Muhammad E. S. Elrabaa Computer Engineering Department King Fahd University of Petroleum and Minerals (KFUPM) Dhahran, Saudi Arabia elrabaa@kfupm.edu.sa

Abstract— A new all-digital circuit scheme for clock and data re-timing functions for on-chip high-speed source synchronous data communications, such as in burst-mode data transmission over a network-on-chip is introduced. The new technique is non-PLL-based and is capable of retiming the output clock with the received data within one data transition. Being fully digital makes its area much smaller than conventional circuitry. It can also be described by any hardware description language, simulated, and synthesized into any digital process. This enables it to be ported from one technology to another and support system on a chip (SOC) designs. The design concept is demonstrated with T-Spice<sup>®</sup> simulations using a  $0.13\mu m$  digital CMOS technology.

*Index Terms* — Clock-Recovery, Networks-On-Chip, Systems-on-Chip, ASICs, Digital Circuits

#### I. INTRODUCTION

With the emergence of large systems-on-chips, new design methodologies were adopted. ASICs are being assembled from pre-designed blocks (i.e. IPs), usually heterogeneous in nature, that are interconnected together. Each block has its own operating frequency and communication needs. This necessitated a paradigm shift to enable quick timing closure of the whole chip; namely the use of networks-on-Chip [1]. These networks are made of routers (switches) and links. For source synchronous serial links (clock is sent with the data), as with inter-chip communications, the issue of re-timing the clock with the received data arises. Having a clock-recovery and data retiming circuit would allow very high serial data rates and help with the timing closure of the chip. Such circuit must maintain synchronism between the clock and the data in the presence of data phase noise (jitter), supply and temperature fluctuations. Also, they must be agile in extracting synchronized clocks for different data packets arriving from different sources.

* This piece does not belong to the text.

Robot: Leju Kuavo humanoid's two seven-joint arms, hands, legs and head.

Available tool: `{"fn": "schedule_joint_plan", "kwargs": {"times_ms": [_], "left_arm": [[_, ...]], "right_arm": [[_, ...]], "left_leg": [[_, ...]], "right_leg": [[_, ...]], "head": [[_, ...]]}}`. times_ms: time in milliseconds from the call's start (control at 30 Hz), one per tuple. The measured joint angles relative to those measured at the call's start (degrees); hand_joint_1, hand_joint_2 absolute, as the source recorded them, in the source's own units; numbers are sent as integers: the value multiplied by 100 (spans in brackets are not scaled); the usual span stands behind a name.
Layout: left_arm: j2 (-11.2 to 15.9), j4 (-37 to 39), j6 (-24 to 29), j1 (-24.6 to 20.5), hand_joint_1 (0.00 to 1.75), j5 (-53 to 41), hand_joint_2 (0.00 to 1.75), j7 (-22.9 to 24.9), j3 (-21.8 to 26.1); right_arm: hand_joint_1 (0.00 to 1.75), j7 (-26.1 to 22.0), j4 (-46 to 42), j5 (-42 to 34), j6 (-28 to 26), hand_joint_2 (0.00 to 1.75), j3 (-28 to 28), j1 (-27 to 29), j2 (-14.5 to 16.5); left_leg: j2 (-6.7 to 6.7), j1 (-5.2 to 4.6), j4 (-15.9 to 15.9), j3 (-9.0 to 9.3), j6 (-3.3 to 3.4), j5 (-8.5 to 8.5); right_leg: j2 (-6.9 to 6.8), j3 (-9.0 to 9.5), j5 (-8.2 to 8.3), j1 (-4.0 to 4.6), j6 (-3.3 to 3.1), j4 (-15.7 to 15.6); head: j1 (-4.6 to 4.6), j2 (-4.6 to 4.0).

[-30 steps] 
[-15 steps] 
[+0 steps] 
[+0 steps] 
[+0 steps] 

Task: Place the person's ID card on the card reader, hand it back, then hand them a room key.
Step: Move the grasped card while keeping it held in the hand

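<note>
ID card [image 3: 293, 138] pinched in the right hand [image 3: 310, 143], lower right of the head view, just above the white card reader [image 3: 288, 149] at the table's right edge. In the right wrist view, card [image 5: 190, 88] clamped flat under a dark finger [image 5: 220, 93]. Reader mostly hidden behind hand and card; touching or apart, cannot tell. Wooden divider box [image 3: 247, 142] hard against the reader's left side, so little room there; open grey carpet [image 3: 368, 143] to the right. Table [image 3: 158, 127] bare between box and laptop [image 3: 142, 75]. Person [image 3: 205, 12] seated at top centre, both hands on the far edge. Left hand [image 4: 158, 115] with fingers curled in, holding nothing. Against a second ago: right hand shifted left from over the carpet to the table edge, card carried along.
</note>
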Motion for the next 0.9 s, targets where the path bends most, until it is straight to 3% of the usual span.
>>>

Many techniques for clock-recovery and data re-timing have been used for inter-chip communications [2]. Most of

these techniques use PLLs (Phase-Locked Loops) or DLLs (Delay-Locked Loops). These circuits represent an automatic feedback control systems that control the frequency and phase of the output clock. Their job is made difficult by the fact that NRZ (non-return-to-zero) data has no spectral contents at the bit rate or its even-order harmonics. This problem can be circumvented using edge detection techniques [3, 4]. Also, long streams of consecutive 1s and 0s represent a serious problem to traditional clock recovery circuits that utilize Phase-Locked-Loops (PLLs) and result in data-dependent jitter in the PLL's output. To reduce this jitter the PLL's capture range. Also, larger loop gain reduces jitter generation but reduces stability.

Analog PLLs suffer from several shortcomings; large area (due to analog blocks), difficulty to port to other processes or supplies, high VCO operating frequency (double the data frequency) which in turn limits the data rate, phase error accumulation in the VCO, and long lock times due to the loop damping behavior.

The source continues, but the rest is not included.